Input material:
____

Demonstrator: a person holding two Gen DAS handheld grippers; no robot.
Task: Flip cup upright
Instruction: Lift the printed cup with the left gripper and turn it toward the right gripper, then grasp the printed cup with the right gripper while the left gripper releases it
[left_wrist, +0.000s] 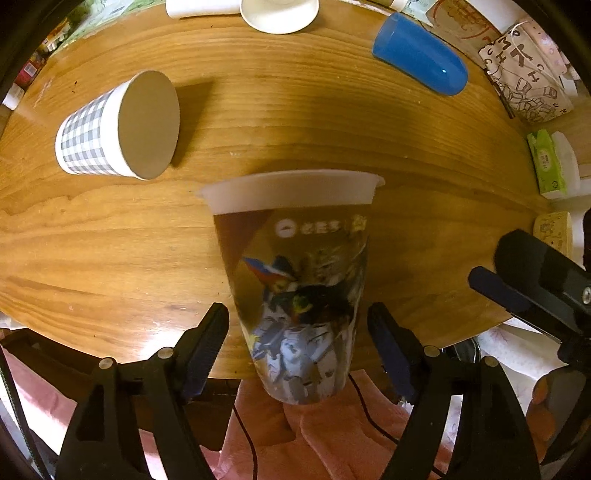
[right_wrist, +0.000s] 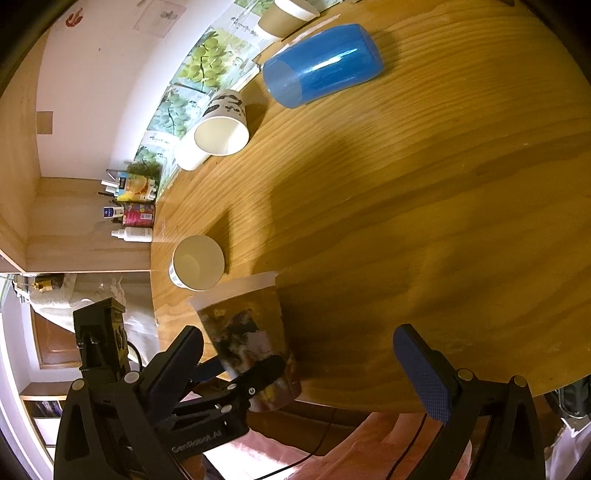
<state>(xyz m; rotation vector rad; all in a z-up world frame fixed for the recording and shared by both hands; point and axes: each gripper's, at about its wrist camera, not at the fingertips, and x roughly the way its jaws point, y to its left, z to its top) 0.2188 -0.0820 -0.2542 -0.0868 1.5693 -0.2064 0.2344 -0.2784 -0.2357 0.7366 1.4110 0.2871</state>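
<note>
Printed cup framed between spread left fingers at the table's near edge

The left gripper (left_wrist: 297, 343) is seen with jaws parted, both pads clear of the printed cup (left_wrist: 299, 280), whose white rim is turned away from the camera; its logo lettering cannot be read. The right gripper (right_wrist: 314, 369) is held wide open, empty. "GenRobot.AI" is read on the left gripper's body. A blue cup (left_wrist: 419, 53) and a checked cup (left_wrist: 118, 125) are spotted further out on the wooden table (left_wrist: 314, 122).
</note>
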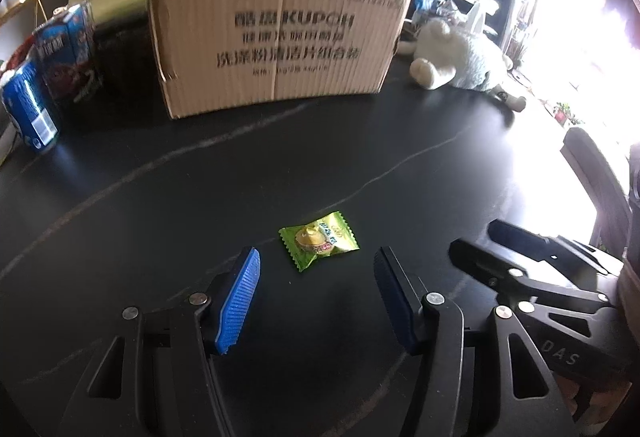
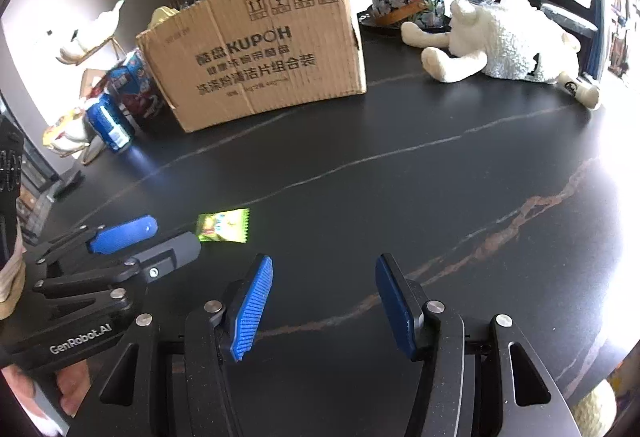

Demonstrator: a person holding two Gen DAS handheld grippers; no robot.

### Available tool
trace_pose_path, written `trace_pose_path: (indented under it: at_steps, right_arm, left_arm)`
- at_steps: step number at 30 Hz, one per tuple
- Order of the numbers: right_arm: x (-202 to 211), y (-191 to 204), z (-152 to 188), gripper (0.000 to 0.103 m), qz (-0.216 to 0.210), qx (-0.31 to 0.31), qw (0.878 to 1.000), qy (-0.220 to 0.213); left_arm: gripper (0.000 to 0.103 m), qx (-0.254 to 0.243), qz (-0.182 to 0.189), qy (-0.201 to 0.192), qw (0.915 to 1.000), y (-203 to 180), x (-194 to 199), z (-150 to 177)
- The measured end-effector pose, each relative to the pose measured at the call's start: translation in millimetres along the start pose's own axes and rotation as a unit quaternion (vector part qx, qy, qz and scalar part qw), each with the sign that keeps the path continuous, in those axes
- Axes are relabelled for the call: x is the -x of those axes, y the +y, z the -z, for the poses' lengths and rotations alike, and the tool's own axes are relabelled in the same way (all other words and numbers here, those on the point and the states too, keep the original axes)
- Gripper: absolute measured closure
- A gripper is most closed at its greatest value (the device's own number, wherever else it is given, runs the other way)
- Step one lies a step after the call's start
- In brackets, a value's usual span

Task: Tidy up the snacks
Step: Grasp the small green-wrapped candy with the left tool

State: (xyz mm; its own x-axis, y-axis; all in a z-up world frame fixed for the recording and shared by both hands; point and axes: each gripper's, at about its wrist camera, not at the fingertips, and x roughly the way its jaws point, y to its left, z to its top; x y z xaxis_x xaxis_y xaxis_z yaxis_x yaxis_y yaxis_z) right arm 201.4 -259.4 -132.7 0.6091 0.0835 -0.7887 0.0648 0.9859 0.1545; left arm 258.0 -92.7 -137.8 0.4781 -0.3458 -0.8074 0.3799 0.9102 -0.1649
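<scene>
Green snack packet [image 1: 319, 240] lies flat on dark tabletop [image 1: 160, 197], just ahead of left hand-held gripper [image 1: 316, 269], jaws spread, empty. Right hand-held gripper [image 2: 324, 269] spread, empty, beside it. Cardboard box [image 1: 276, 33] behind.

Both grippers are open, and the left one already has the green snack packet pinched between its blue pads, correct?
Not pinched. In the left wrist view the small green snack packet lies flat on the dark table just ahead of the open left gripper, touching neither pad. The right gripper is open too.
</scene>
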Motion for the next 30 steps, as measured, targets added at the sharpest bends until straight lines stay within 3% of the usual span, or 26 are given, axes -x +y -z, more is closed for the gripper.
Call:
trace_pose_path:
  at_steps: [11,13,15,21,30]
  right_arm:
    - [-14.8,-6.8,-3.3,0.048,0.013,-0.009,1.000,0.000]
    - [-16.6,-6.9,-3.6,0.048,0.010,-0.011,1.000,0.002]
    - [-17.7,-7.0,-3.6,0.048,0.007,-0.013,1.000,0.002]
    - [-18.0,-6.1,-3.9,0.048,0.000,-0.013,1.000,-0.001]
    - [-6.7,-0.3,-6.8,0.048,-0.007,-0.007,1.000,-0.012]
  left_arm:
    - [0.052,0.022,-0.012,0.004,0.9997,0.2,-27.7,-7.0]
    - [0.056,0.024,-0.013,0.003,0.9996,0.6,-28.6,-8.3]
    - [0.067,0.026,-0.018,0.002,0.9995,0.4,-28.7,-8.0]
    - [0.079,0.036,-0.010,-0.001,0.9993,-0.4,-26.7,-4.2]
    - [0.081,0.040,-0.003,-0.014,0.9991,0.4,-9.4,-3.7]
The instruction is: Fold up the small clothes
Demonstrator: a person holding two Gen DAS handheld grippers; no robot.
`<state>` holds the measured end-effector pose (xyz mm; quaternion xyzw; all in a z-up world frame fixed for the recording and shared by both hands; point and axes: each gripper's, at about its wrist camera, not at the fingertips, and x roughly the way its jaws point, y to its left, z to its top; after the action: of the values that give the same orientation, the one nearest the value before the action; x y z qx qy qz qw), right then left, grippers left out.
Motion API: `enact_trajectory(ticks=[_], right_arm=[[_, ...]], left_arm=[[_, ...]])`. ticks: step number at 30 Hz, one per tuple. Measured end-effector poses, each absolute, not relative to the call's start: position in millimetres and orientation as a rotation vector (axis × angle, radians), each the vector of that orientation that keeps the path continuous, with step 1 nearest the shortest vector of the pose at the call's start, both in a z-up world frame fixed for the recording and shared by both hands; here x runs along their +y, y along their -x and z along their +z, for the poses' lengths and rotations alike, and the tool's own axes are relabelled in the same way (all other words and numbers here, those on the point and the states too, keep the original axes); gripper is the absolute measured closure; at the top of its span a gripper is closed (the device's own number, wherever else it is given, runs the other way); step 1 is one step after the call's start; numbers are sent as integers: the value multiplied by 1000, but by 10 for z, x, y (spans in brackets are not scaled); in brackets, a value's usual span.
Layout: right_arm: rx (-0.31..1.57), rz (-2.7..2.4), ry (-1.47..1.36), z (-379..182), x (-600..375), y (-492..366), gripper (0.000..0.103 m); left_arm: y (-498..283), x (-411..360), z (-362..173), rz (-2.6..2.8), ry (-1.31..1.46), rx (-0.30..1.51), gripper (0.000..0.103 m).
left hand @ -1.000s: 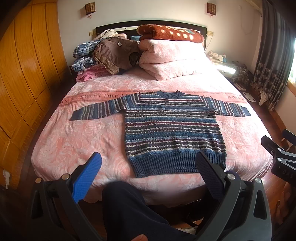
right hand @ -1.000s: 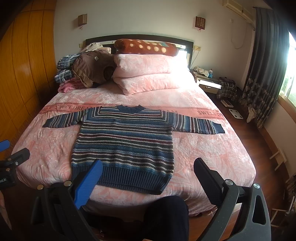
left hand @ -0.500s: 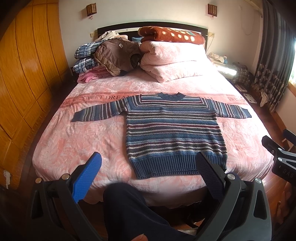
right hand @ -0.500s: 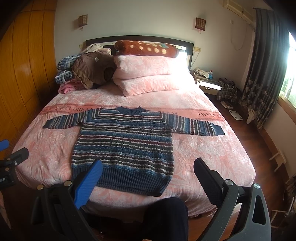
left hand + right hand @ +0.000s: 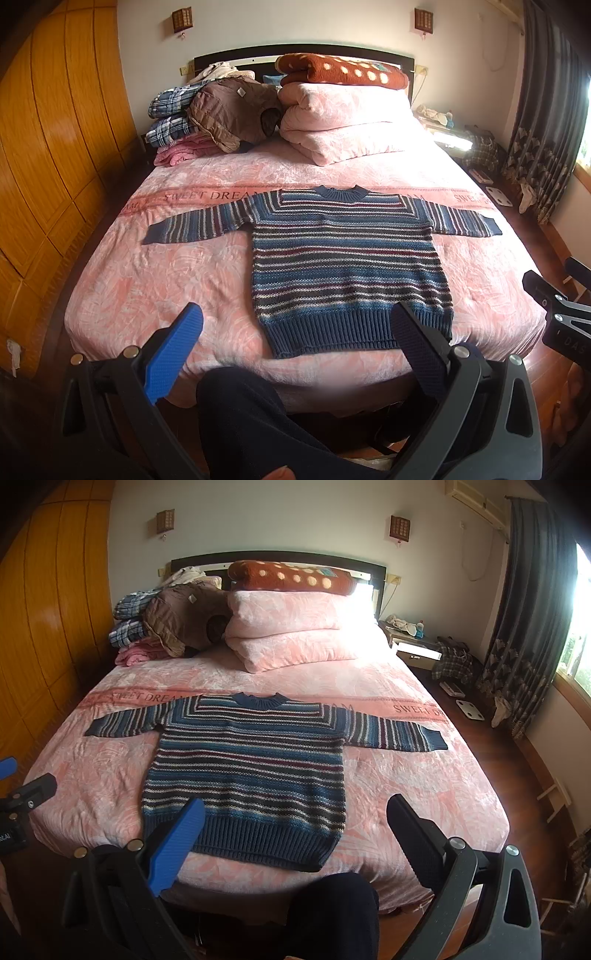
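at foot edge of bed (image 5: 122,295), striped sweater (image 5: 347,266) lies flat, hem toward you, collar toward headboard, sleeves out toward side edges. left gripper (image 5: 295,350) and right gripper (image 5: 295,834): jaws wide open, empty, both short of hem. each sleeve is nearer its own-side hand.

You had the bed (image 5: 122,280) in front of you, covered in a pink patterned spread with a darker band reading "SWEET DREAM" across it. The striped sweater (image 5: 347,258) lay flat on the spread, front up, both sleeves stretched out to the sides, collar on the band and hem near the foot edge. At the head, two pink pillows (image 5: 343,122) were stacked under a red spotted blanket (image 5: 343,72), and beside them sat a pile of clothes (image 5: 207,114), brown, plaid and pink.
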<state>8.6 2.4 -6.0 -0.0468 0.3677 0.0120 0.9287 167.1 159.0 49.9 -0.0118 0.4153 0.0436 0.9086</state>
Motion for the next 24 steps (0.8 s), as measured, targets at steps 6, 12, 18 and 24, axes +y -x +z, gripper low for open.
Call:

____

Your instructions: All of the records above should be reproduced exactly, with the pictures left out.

The completed task:
Demonstrator: a person holding two Gen DAS handheld grippers; no robot.
Task: Flip cup upright
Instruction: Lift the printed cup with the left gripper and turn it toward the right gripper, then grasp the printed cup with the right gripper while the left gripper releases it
[left_wrist, +0.000s] 
[right_wrist, +0.000s] 
<state>(xyz m; rotation vector rad; all in a z-up world frame fixed for the recording and shared by both hands; point and axes: each gripper's, at about its wrist camera, not at the fingertips, and x roughly the way its jaws point, y to its left, z to its top) 0.2188 -0.0820 -0.2542 -0.0868 1.5693 -0.2064 0.2344 -0.2784 -0.2357 0.7366 1.4110 0.2871</state>
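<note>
Printed cup framed between spread left fingers at the table's near edge

The left gripper (left_wrist: 297, 343) is seen with jaws parted, both pads clear of the printed cup (left_wrist: 299, 280), whose white rim is turned away from the camera; its logo lettering cannot be read. The right gripper (right_wrist: 314, 369) is held wide open, empty. "GenRobot.AI" is read on the left gripper's body. A blue cup (left_wrist: 419, 53) and a checked cup (left_wrist: 118, 125) are spotted further out on the wooden table (left_wrist: 314, 122).
</note>
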
Demonstrator: a person holding two Gen DAS handheld grippers; no robot.

### Available tool
trace_pose_path, written `trace_pose_path: (indented under it: at_steps, right_arm, left_arm)`
- at_steps: step number at 30 Hz, one per tuple
- Order of the numbers: right_arm: x (-202 to 211), y (-191 to 204), z (-152 to 188), gripper (0.000 to 0.103 m), qz (-0.216 to 0.210), qx (-0.31 to 0.31), qw (0.878 to 1.000), qy (-0.220 to 0.213); left_arm: gripper (0.000 to 0.103 m), qx (-0.254 to 0.243), qz (-0.182 to 0.189), qy (-0.201 to 0.192), qw (0.915 to 1.000), y (-203 to 180), x (-194 to 199), z (-150 to 177)
- The measured end-effector pose, each relative to the pose measured at the call's start: translation in millimetres along the start pose's own axes and rotation as a unit quaternion (vector part qx, qy, qz and scalar part qw), each with the sign that keeps the path continuous, in those axes
- Axes are relabelled for the call: x is the -x of those axes, y the +y, z the -z, for the poses' lengths and rotations alike, and the tool's own axes are relabelled in the same way (all other words and numbers here, those on the point and the states too, keep the original axes)
- Gripper: absolute measured closure
- A gripper is most closed at its greatest value (the device's own number, wherever else it is given, runs the other way)
- Step one lies a step after the call's start
- In brackets, a value's usual span

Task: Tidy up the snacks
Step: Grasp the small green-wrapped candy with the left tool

State: (xyz mm; its own x-axis, y-axis; all in a z-up world frame fixed for the recording and shared by both hands; point and axes: each gripper's, at about its wrist camera, not at the fingertips, and x roughly the way its jaws point, y to its left, z to its top; x y z xaxis_x xaxis_y xaxis_z yaxis_x yaxis_y yaxis_z) right arm 201.4 -259.4 -132.7 0.6091 0.0835 -0.7887 0.0648 0.9859 0.1545; left arm 258.0 -92.7 -137.8 0.4781 -0.3458 -0.8074 0.3799 0.9102 -0.1649
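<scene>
Green snack packet [image 1: 319, 240] lies flat on dark tabletop [image 1: 160, 197], just ahead of left hand-held gripper [image 1: 316, 269], jaws spread, empty. Right hand-held gripper [image 2: 324, 269] spread, empty, beside it. Cardboard box [image 1: 276, 33] behind.

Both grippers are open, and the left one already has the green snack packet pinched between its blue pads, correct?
Not pinched. In the left wrist view the small green snack packet lies flat on the dark table just ahead of the open left gripper, touching neither pad. The right gripper is open too.
</scene>
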Motion for the next 30 steps, as measured, targets added at the sharpest bends until straight lines stay within 3% of the usual span, or 26 are given, axes -x +y -z, more is closed for the gripper.
Call:
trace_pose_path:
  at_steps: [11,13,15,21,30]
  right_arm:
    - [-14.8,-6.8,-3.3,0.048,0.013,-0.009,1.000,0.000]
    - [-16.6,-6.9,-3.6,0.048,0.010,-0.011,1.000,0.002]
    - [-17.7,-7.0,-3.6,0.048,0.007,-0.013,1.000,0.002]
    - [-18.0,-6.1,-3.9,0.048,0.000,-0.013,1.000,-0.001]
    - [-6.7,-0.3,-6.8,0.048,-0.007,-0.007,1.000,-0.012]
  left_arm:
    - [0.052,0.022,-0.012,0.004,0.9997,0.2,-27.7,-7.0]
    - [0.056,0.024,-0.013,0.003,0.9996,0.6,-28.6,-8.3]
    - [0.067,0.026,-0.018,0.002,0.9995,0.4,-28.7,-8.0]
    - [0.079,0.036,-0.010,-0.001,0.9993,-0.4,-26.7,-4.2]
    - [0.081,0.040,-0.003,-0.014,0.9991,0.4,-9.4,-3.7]
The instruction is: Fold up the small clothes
Demonstrator: a person holding two Gen DAS handheld grippers; no robot.
`<state>` holds the measured end-effector pose (xyz mm; quaternion xyzw; all in a z-up world frame fixed for the recording and shared by both hands; point and axes: each gripper's, at about its wrist camera, not at the fingertips, and x roughly the way its jaws point, y to its left, z to its top; after the action: of the values that give the same orientation, the one nearest the value before the action; x y z qx qy qz qw), right then left, grippers left out.
Motion API: `enact_trajectory(ticks=[_], right_arm=[[_, ...]], left_arm=[[_, ...]])`. ticks: step number at 30 Hz, one per tuple. Measured end-effector poses, each absolute, not relative to the call's start: position in millimetres and orientation as a rotation vector (axis × angle, radians), each the vector of that orientation that keeps the path continuous, with step 1 nearest the shortest vector of the pose at the call's start, both in a z-up world frame fixed for the recording and shared by both hands; here x runs along their +y, y along their -x and z along their +z, for the poses' lengths and rotations alike, and the tool's own axes are relabelled in the same way (all other words and numbers here, those on the point and the states too, keep the original axes); gripper is the absolute measured closure; at the top of its span a gripper is closed (the device's own number, wherever else it is given, runs the other way); step 1 is one step after the call's start; numbers are sent as integers: the value multiplied by 1000, but by 10 for z, x, y (spans in brackets are not scaled); in brackets, a value's usual span.
Layout: right_arm: rx (-0.31..1.57), rz (-2.7..2.4), ry (-1.47..1.36), z (-379..182), x (-600..375), y (-492..366), gripper (0.000..0.103 m); left_arm: y (-498..283), x (-411..360), z (-362..173), rz (-2.6..2.8), ry (-1.31..1.46), rx (-0.30..1.51), gripper (0.000..0.103 m).
left hand @ -1.000s: 
right hand @ -1.000s: 
left hand @ -0.500s: 
right hand @ -0.500s: 
left hand + right hand @ +0.000s: 
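at foot edge of bed (image 5: 122,295), striped sweater (image 5: 347,266) lies flat, hem toward you, collar toward headboard, sleeves out toward side edges. left gripper (image 5: 295,350) and right gripper (image 5: 295,834): jaws wide open, empty, both short of hem. each sleeve is nearer its own-side hand.

You had the bed (image 5: 122,280) in front of you, covered in a pink patterned spread with a darker band reading "SWEET DREAM" across it. The striped sweater (image 5: 347,258) lay flat on the spread, front up, both sleeves stretched out to the sides, collar on the band and hem near the foot edge. At the head, two pink pillows (image 5: 343,122) were stacked under a red spotted blanket (image 5: 343,72), and beside them sat a pile of clothes (image 5: 207,114), brown, plaid and pink.
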<state>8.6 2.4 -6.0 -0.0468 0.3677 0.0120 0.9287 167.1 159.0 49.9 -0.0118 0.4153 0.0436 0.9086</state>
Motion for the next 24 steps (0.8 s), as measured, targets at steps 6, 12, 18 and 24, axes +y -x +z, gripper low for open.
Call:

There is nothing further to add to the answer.